● **Problem to work on**
Without changing a word, return the listing below, minus its images.

-------

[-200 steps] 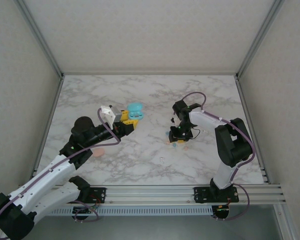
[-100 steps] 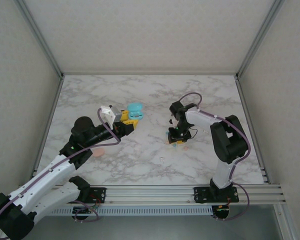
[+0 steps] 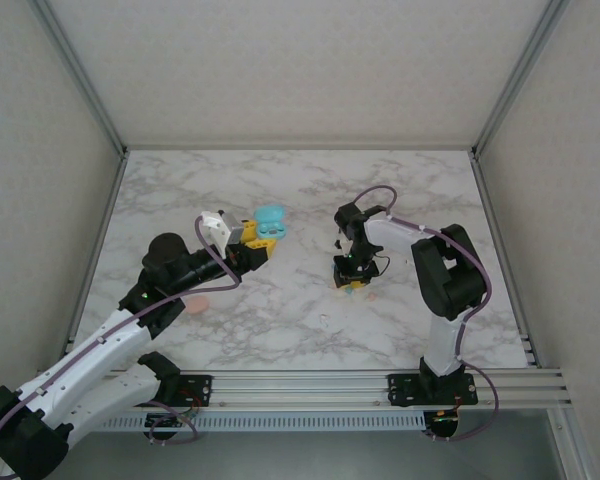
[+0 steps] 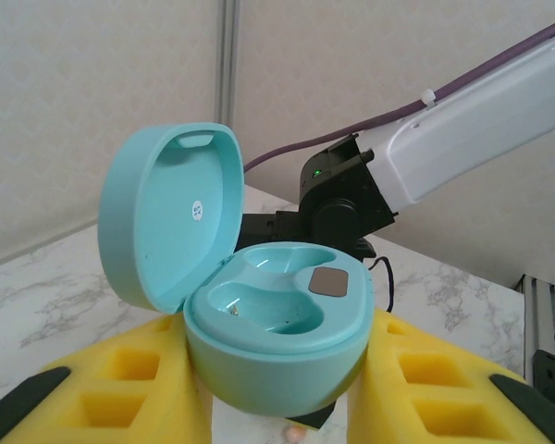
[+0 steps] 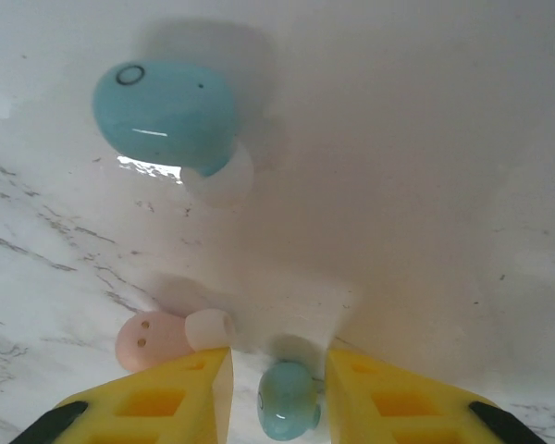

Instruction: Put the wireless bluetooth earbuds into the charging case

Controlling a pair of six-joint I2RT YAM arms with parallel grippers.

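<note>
Right gripper (image 5: 278,353) edged left, ajar around teal earbud (image 5: 289,413), left gripper (image 4: 277,407) clamping teal case (image 4: 276,326)

Lab test cell: aluminium-framed walls (image 3: 310,70) enclose a marble tabletop (image 3: 300,190).

My table (image 3: 310,190) is white marble veined in grey. Below my right wrist three buds lie on it, apart from one another. A large-looking teal earbud (image 5: 166,111) is at 11 o'clock, a salmon-pink earbud (image 5: 151,340) at 7 o'clock, and a second teal earbud (image 5: 289,412) at 6 o'clock. From above, a salmon-pink rounded object (image 3: 196,304) lies at 8 o'clock on the tabletop, partly covered.
</note>
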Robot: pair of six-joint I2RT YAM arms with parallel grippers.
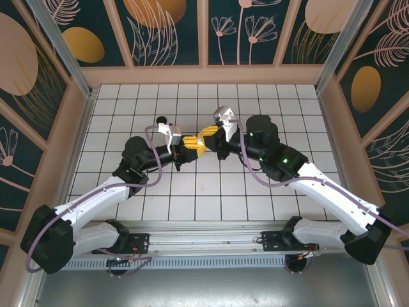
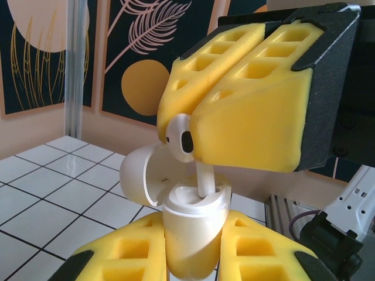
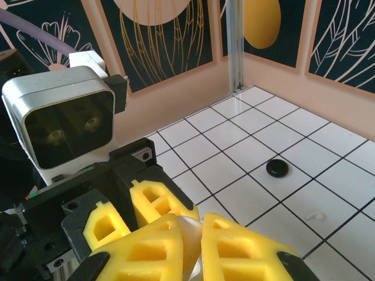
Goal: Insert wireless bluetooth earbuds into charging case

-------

● **Answer area**
[-200 steps] 
[-100 steps] 
[+0 steps] 
[+0 steps] 
[+0 steps] 

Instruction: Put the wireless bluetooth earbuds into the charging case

Controlling a pair of six-joint I2RT YAM arms with parallel grippers.

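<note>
Right gripper (image 5: 278,353) edged left, ajar around teal earbud (image 5: 289,413), left gripper (image 4: 277,407) clamping teal case (image 4: 276,326)

Lab test cell: aluminium-framed walls (image 3: 310,70) enclose a marble tabletop (image 3: 300,190).

My table (image 3: 310,190) is white marble veined in grey. Below my right wrist three buds lie on it, apart from one another. A large-looking teal earbud (image 5: 166,111) is at 11 o'clock, a salmon-pink earbud (image 5: 151,340) at 7 o'clock, and a second teal earbud (image 5: 289,412) at 6 o'clock. From above, a salmon-pink rounded object (image 3: 196,304) lies at 8 o'clock on the tabletop, partly covered.
</note>
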Robot: pair of six-joint I2RT YAM arms with parallel grippers.
Goal: Insert wireless bluetooth earbuds into charging case

That concludes the output.